The Effect of Molar Weight on Airborne Infectiousness of Coronavirus
N. KHAJOHNSAKSUMETH
Department of Mathematics, Faculty of Science, Mahidol University,
Rama 6 Rd., Bangkok 10400,
THAILAND
also with
Centre of Excellence in Mathematics, MHESI,
Bangkok, 10400,
THAILAND
Abstract: - To design an effective ventilation system in healthcare settings, understanding the ventilation
pattern is necessary. In this research, we have investigated the effect of the weight of airborne coronavirus on
the spread of the COVID-19 infection. We have mathematically modeled the distribution of the virus as a
transport of concentration, including the Navier-Stoke equation and continuity equation. The finite element
method was applied to drive the simulations. The numerical results have been obtained and analyzed in this
report.
Key-Words: - Air Borne Infection, Mathematical Modelling, Finite Element, COVID-19, Numerical
Simulation, SARS-CoV-2, Ventilation Flow, Transmission, Airborne Pathogens.

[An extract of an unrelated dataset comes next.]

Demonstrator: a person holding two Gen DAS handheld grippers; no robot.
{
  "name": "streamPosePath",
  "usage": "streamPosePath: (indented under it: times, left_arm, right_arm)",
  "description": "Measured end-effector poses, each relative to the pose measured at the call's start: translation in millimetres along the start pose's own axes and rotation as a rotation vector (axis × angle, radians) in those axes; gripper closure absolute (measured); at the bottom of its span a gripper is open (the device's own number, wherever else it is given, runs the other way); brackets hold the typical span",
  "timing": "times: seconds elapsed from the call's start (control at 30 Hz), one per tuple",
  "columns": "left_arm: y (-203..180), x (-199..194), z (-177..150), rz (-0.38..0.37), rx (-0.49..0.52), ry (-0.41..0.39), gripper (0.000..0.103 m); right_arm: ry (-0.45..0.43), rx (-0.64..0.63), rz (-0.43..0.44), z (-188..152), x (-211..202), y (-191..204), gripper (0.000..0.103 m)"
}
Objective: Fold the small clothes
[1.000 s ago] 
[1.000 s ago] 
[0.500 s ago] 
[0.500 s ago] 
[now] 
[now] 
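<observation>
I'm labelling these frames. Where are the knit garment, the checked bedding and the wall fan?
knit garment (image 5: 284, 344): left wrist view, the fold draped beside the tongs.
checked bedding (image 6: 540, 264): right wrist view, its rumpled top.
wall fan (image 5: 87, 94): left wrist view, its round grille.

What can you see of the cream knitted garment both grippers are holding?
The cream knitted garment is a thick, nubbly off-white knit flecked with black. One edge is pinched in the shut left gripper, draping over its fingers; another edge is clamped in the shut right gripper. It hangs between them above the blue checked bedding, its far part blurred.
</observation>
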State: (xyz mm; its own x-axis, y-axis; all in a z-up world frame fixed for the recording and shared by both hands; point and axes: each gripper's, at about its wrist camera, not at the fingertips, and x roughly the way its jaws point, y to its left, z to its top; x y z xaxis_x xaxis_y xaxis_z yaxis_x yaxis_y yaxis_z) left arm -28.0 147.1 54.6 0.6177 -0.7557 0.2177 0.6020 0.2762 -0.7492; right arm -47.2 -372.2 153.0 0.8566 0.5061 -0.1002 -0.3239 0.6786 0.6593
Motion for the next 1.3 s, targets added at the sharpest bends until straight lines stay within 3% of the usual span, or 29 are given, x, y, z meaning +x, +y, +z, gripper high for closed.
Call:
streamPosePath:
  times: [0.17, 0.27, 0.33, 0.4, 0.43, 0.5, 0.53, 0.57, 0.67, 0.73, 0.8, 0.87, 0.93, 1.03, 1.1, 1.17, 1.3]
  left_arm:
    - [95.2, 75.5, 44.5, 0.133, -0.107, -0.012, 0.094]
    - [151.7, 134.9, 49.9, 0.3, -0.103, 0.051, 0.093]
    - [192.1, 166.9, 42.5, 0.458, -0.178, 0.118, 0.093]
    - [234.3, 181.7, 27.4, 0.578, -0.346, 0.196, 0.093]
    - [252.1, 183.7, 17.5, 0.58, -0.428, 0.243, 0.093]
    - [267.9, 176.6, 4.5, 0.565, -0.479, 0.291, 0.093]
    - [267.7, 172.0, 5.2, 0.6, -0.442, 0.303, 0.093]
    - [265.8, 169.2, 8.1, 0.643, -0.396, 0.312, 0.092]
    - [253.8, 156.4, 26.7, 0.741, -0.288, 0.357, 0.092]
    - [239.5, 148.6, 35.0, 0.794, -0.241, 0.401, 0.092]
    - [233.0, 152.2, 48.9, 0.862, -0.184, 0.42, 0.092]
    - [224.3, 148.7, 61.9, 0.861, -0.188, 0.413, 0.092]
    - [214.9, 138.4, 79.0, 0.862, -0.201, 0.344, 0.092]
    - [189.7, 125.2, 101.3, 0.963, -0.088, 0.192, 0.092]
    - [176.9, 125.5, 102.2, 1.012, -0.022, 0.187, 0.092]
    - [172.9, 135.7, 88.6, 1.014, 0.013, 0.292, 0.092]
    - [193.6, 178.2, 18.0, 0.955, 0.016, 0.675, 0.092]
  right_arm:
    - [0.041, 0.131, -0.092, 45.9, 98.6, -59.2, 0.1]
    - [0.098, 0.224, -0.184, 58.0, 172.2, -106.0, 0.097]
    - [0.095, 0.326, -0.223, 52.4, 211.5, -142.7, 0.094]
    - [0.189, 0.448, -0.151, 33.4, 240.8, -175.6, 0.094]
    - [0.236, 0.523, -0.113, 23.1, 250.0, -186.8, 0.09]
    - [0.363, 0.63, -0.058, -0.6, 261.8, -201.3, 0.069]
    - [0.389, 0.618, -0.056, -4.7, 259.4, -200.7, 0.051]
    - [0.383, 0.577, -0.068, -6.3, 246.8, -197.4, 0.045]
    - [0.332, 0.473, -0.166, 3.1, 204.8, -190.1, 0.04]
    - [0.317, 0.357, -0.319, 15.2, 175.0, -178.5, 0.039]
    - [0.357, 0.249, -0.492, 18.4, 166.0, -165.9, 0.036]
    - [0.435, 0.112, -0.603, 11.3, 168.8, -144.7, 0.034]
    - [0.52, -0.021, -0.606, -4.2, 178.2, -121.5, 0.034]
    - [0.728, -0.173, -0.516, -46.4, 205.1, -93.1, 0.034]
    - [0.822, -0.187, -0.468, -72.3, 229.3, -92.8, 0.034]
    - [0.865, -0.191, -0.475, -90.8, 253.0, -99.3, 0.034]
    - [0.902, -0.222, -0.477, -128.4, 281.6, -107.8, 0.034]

Received: April 11, 2023. Revised: November 27, 2023. Accepted: January 2, 2024. Published: March 2, 2024.
1 Introduction
In late December 2019, the coronavirus disease
(COVID-19), caused by SARS-CoV-2, began to
infect the population and spread around the world.

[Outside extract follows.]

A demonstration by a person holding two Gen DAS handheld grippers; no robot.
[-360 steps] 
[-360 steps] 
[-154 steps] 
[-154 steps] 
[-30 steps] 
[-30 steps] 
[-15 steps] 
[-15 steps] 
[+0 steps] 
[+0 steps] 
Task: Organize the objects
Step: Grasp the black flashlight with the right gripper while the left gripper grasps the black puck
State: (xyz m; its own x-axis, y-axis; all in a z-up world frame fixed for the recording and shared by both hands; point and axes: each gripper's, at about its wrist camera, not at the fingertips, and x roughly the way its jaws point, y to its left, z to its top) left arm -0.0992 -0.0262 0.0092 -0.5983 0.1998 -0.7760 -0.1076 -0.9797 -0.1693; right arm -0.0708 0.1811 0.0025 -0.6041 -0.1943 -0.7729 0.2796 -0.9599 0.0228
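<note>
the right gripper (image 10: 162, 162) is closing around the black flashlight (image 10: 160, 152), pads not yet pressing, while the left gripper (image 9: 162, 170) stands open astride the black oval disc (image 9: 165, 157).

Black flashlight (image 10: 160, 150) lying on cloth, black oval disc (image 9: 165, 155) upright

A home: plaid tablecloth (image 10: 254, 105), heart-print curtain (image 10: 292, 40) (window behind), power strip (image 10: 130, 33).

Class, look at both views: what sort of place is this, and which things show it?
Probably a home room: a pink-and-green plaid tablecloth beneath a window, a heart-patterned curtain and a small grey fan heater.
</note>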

By March 2020, there were more than 210000
patients infected with the virus in 168 countries,
including nearly 9000 deaths, [1]. Because of the
official recognition of its global rapid spread and
impact of the virus, COVID-19 was declared a
pandemic by the World Health Organization
(WHO), [2]. Several researchers have reported on
their findings regarding different aspects of the
pandemic, [3], [4], [5], [6] and, [7].
COVID-19 is reportedly transmitted through
infectious airborne particles and droplets, [8].
Infected persons release respiratory fluids carrying
the SARS-CoV-2 virus into the air when they
breathe, speak, cough, or sneeze. These particles
vary in size, covering a wide range of sizes so that
the infection can be easily transmitted from one
patient to another. If a susceptible person inhales
infectious airborne particles and those particles are
lodged in a suitable location within the respiratory
tract, that person is at risk of contracting the disease.

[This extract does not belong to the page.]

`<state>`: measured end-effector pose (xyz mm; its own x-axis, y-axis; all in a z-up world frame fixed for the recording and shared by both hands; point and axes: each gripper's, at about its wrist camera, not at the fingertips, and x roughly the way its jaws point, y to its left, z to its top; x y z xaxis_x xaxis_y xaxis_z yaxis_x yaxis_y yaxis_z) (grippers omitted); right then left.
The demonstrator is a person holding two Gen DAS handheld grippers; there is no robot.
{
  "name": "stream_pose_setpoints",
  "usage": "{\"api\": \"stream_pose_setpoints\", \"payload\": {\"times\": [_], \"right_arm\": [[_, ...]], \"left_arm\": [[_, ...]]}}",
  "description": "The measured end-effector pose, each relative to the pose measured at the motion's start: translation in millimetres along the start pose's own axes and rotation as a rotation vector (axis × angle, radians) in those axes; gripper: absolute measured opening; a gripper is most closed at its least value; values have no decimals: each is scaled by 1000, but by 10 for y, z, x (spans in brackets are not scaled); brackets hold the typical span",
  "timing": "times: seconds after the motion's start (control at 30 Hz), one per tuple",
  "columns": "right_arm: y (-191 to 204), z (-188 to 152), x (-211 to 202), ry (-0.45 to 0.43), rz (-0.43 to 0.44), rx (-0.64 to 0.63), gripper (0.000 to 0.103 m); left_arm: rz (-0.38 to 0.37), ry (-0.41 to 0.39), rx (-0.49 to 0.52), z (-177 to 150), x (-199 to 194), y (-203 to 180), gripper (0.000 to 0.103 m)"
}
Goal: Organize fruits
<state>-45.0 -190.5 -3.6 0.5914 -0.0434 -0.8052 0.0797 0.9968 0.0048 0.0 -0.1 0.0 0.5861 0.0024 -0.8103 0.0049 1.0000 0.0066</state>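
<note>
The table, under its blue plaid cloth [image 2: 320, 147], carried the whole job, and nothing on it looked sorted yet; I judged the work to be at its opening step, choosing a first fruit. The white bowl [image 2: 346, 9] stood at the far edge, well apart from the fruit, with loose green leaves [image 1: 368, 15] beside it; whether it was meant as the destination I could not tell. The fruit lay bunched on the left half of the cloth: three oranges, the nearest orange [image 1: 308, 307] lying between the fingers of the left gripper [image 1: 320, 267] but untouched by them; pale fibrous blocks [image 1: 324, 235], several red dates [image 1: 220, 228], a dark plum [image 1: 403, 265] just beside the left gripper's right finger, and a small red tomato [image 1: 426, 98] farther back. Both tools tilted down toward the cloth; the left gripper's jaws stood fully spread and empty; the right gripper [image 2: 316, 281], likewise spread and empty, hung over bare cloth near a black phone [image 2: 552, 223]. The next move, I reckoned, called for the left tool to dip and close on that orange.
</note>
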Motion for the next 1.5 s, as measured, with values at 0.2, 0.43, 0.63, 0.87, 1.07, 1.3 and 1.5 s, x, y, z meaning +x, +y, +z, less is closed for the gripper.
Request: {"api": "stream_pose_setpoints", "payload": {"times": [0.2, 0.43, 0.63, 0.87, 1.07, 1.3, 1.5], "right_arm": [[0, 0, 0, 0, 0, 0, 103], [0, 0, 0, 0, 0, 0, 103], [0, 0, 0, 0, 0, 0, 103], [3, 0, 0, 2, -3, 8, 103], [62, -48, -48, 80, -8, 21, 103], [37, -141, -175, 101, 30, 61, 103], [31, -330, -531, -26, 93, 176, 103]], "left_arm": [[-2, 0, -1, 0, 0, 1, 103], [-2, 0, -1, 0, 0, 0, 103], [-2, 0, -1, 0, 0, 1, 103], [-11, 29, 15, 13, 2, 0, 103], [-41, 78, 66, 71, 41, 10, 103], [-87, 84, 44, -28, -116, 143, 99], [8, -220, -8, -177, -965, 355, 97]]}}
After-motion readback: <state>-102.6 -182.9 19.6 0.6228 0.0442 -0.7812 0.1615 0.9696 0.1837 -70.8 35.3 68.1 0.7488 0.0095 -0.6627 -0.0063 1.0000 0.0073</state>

Particularly in indoor settings such as patients'
rooms in hospitals, very fine droplets and particles
easily spread through the air throughout the room or
living space, [9]. Moreover, droplets remain
airborne and allow the virus to accumulate, leading
to a higher concentration of infected droplets in the
room. When doctors or nurses need to enter the
patients' room to follow up the patient’s condition,
they must practice greater care for themselves;
otherwise, they risk easy infection from these
droplets or particles. To protect against infection
with COVID-19, or any airborne infectious diseases,
it is very important to gain more information about
the dynamic behavior and characteristics of the
spread of the virus.
Many researchers have examined the relationship
between ventilation and control of airflow directions
in buildings, and the transmission and spread of
airborne disease, [8], [10]. Additionally, researchers
have studied the effect of saliva and mucus particle
size on pathogen generation through the action of
breathing, coughing, and sneezing by an infected
person, [11], [12]. The majority of human exhaled
droplets are within the sub-micrometer size range,
[13]. Furthermore, researchers have investigated the
evaporation process within indoor environments and
the influencing factors, including the ventilation
rate, indoor air relative humidity, indoor air
temperature, and so on [14], [15], [16], [17].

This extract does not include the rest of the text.